Task requirements: Only lines holding the string "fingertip" are wanted; copy each one from the material.

Given data:
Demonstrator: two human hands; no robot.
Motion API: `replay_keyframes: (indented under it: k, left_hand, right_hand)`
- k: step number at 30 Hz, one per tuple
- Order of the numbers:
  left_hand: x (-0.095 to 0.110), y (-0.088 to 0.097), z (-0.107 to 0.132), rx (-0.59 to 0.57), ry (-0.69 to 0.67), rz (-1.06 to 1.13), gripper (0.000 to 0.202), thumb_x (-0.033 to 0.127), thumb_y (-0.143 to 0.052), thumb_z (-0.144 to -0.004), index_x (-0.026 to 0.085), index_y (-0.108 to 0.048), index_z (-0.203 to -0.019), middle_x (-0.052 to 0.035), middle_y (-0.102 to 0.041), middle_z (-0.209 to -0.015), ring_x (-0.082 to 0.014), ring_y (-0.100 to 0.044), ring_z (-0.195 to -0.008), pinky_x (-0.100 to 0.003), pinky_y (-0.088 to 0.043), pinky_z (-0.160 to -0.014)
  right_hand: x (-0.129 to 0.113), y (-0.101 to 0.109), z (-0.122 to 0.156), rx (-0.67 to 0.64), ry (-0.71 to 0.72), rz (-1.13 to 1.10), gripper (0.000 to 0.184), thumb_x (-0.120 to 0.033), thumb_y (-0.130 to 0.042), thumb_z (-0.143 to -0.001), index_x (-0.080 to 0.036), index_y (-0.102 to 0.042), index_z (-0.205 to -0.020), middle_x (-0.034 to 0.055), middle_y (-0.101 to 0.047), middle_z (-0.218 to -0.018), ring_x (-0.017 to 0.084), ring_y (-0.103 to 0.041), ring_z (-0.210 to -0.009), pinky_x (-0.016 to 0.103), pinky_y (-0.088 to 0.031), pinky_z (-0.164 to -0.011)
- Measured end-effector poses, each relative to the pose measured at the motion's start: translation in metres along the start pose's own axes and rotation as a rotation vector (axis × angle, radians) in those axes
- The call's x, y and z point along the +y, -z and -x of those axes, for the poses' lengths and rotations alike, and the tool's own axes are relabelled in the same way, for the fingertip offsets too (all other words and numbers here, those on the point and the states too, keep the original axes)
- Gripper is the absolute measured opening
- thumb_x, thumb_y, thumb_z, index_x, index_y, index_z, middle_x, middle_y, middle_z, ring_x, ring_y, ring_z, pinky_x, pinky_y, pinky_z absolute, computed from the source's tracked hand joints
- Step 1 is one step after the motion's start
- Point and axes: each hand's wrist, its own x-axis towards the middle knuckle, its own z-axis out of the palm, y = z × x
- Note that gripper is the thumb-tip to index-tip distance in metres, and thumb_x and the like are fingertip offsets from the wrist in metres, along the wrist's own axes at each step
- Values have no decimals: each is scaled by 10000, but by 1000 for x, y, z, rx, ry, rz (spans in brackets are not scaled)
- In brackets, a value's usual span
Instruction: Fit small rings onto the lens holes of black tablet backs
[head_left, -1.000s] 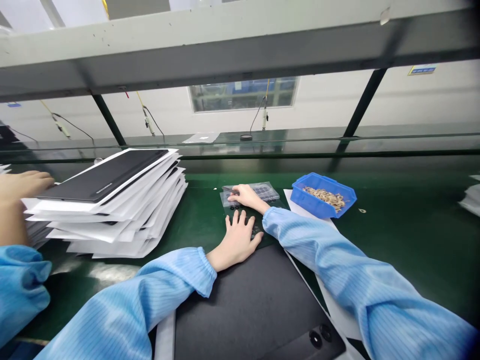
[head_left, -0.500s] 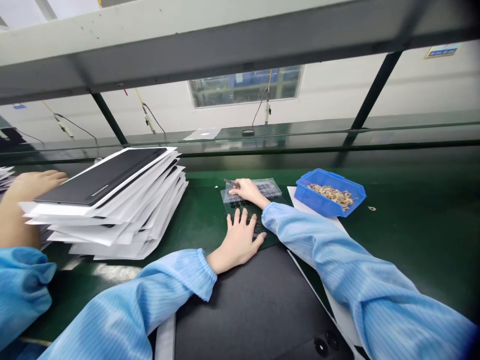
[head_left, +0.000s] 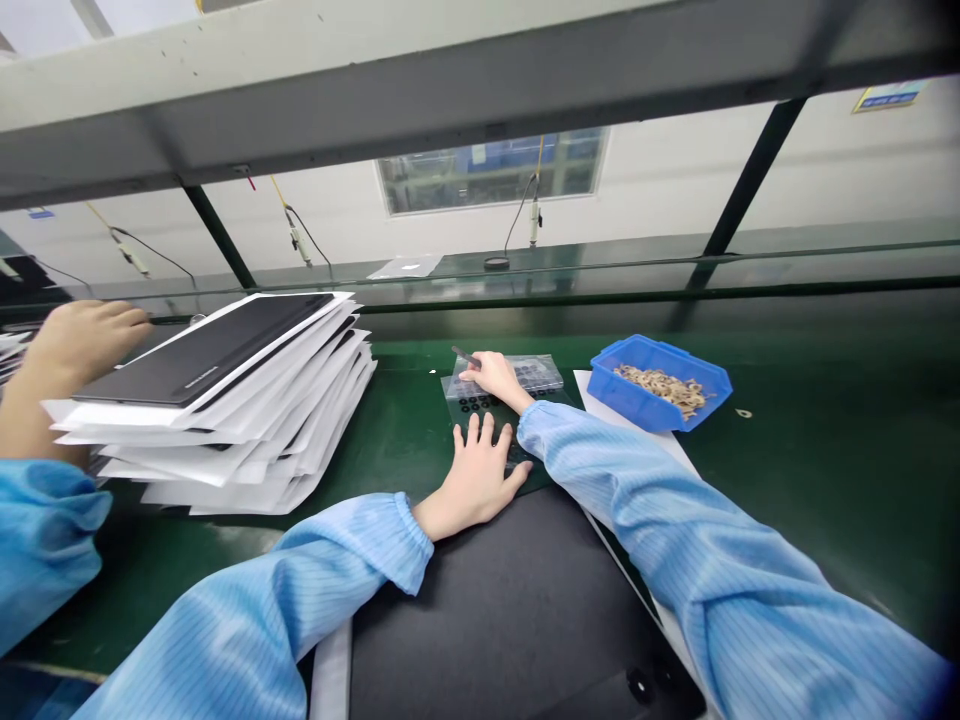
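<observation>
My left hand (head_left: 480, 472) lies flat with fingers spread on the near part of a clear sheet (head_left: 471, 404) that carries rows of small black rings. Just beyond it, the fingers of my right hand (head_left: 495, 376) are pinched round dark, slim tweezers (head_left: 466, 356), whose back end sticks out to the upper left. The tips are hidden by the hand. Under that hand the far part of the sheet looks glossy and folded. In front of me lies a large flat black panel (head_left: 480, 620) with round holes near its lower right corner.
Left stands a tall stack of black panels and white sheets (head_left: 247, 420), with another person's hand (head_left: 90, 340) beside it. A blue bin (head_left: 637, 400) of small tan rings sits right, on white paper (head_left: 592, 392). One loose ring (head_left: 743, 413) lies nearby. A shelf beam (head_left: 450, 90) crosses overhead.
My right hand has shifted slightly up and left with the tweezers, which are tilted more steeply. My left hand stays in place. The other person's hand has risen beside the stack.
</observation>
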Motion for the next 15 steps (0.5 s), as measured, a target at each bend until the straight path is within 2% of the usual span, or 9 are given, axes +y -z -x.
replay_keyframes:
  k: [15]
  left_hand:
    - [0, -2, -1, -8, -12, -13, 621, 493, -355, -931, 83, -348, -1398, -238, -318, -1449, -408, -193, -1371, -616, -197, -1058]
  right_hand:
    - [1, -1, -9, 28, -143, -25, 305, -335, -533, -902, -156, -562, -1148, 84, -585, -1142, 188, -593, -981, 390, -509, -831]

Exercise answer:
- The call's x, y and z point along the +y, -z and -x of those axes, for the poses' lengths and rotations alike, and the tool's own axes are relabelled in the same way, for the fingertip offsets too (all other words and numbers here, those on the point and the states too, keep the original axes)
- Note that gripper is the thumb-tip to index-tip distance in metres, and thumb_x and the like are fingertip offsets from the wrist in metres, along the wrist's own axes at each step

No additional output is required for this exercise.